Biomarker Study of PDR001 in Combination With MCS110 in Gastric Cancer

<Background> Current status of treatment options in advanced gastric cancer. The cytotoxic chemotherapy, usually fluoropyrimidine + platinum combination regimen is current standard of care. In case of HER2(+) gastric cancer, the addition of trastuzumab on top of cytotoxic chemotherapy is standard of care. In second-line setting, the cytotoxic chemotherapy in combination with Ramucirumab improved the patients' survival compared with cytotoxic chemotherapy alone. There are few treatment options for gastric cancer patients who have been treated with more than two lines of palliative chemotherapy. Patients with good performance status even after failure to 2 kinds of palliative chemotherapy still need the active anticancer treatment options. Therefore, this is the high unmet medical need.
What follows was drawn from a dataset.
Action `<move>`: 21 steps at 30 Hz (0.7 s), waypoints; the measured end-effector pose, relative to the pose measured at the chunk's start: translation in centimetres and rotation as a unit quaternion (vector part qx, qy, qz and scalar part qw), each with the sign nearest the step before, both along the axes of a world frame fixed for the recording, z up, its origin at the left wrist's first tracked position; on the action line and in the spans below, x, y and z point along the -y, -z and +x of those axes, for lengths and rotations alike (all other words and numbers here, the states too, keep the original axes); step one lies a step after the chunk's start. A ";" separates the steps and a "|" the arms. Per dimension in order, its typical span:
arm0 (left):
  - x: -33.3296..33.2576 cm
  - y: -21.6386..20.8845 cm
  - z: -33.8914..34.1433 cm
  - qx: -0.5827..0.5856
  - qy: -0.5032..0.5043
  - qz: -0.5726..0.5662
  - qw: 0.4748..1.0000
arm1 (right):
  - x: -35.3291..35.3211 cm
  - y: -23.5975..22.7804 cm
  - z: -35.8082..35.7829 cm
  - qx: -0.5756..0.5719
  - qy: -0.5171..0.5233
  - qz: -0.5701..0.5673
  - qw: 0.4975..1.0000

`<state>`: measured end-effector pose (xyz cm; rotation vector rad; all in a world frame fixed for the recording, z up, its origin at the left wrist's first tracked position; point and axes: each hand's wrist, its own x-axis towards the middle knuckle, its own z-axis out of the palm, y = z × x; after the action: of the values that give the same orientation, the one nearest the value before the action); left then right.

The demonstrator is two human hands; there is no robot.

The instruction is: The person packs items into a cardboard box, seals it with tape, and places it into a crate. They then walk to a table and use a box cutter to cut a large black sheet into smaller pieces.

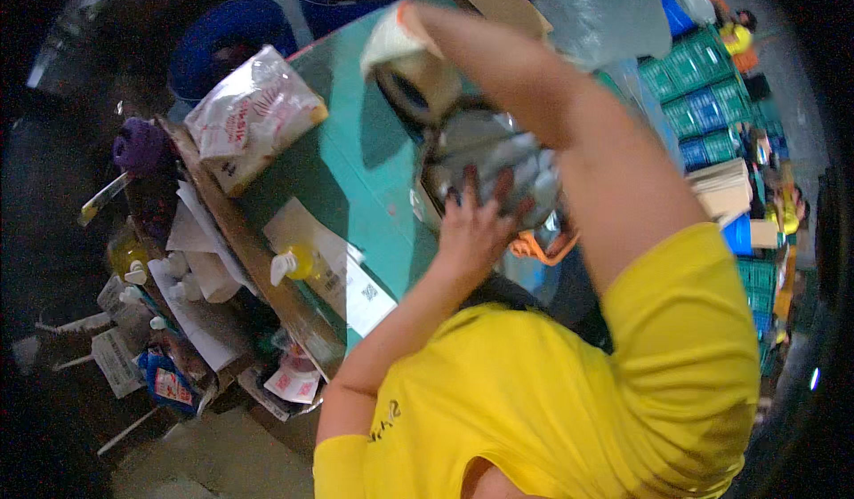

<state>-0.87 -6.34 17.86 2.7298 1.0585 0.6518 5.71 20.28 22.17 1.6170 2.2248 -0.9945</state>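
Head view: I judge my work to be in progress, as my left hand is on a grey bundle (463, 143) at 1 o'clock and nothing looks set aside as finished; how much is done or left I cannot tell. At the far left, between 9 and 10 o'clock, is a rounded purple roll (138, 148), and at 8 o'clock a glossy blue packet (169, 379). At 10 o'clock lies a crinkled white plastic bag (253, 121) with red print. Between 8 and 9 is a squat yellow bottle (301, 262) with a white pump top; at 7, a flat paper sheet (369, 299) rests on the smooth green table (387, 197).

At 12 o'clock is my right hand (398, 44), in what looks like a white cloth glove with an orange edge. Blur hides its fingers, so I cannot tell how closed they are, or whether they hold the pale round roll (440, 81) with a dark hole just beneath. My left hand (479, 225) is open, fingers spread over the shiny, lumpy, dark-rimmed bundle, gripping nothing I can see. At 3 o'clock is a stiff orange loop (534, 248); at 2, stacked green plastic crates (698, 65).
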 end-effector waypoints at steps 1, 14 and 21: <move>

Current status of immunotherapy development in gastric cancer The importance of tumor microenvironment The role of polarized macrophage in TME The role of polarized macrophage in gastric cancer Potential of combination of PD1 inhibitor and CSF-1 inhibitor Based on these rationales, we hypothesized that the combination of PD1 inhibitor and CSF1R inhibitor might be synergistic in gastric cancer. However, the exact in vivo immune modulation by each inhibitor has not been revealed so far. Therefore, we will conduct this "biomarker study of PDR001 in combination with MCS110 in gastric cancer" to see the biologic dynamic modulation with MCS110 and combination (MCS110/PDR001) and to see preliminary efficacy signal with this combination. <Trial objectives> Primary objective: To see biomarker changes (PDL1, TAM, TIL) by MCS110 monotherapy and MCS110/PDR001 combination (To see the biomarker changes by MCS110 monotherapy at first, then, by MCS110/PDR001 combination in gastric cancer) Secondary objective: To see preliminary efficacy (ORR, irRR, PFS, DOR, DCR, OS) and safety.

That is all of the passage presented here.